It’s more accurate to label this mimicry as a reawakening of an established practice rather than an altogether new trend. As Cohen points out, Edward Gibbon’s History of the Decline and Fall of the Roman Empire, first published in 1776, “has inspired variants for more than two centuries.” And there are plenty of other examples. A knock-off title can be an effective way to sell new books by trading on past successes, but it’s critical to recognize when to stop. Eamon Dolan, vice president and editor in chief of the Penguin Press, explains: “Essentially it works until it doesn’t work, and you hope you’re on the right side of that line.”

Wednesday, June 17, 2009

Smarter Summer Reading

If Oprah’s book picks aren’t your style, take some summer reading advice from Julia Keller at the Chicago Tribune:

The best beach read of all time is To the Lighthouse, Virginia Woolf’s luminous 1927 novel that is about—aptly—a seaside vacation, although admittedly that's a bit like saying Moby Dick is about a fishing trip. This is the most accessible of Woolf's works, yet many people still shy away from it for casual reading, perhaps because the novel is so closely identified with term papers and stuffy lectures and dreary assignments to find and list all the symbols. …
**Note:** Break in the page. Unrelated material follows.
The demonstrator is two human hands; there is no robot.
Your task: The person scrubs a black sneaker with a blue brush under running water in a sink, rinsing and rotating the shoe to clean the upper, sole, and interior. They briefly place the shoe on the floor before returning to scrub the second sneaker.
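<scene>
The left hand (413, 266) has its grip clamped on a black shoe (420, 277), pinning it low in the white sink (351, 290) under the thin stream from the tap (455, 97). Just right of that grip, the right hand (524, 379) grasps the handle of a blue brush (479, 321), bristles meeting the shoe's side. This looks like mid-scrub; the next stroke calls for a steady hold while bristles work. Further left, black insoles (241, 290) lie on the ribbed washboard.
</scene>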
Once a novel is classified as "literature," something awful seems to happen; people start revering it and stop reading it. The book is placed on a high shelf, maybe even tucked inside a glass-fronted cabinet, and there it sits -- admired to death, in effect. If Woolf still had a say in the matter, I think she'd much prefer glimpsing a copy of To the Lighthouse with a smear of suntan lotion on its crinkled cover or with a bug crushed between pages 101 and 102.
Good advice. The Houston Chronicle also has a list of “smart summer books.”

Oprah's Summer Reading List

Since I've been on the topic of summer reading lists, it's appropriate to mention that O, The Oprah Magazine, has announced its 2009 Summer Reading List, titled 25 Books You Can't Put Down. Say what you will about Oprah's reading tastes, but her recommendations sell books. Lots and lots of them.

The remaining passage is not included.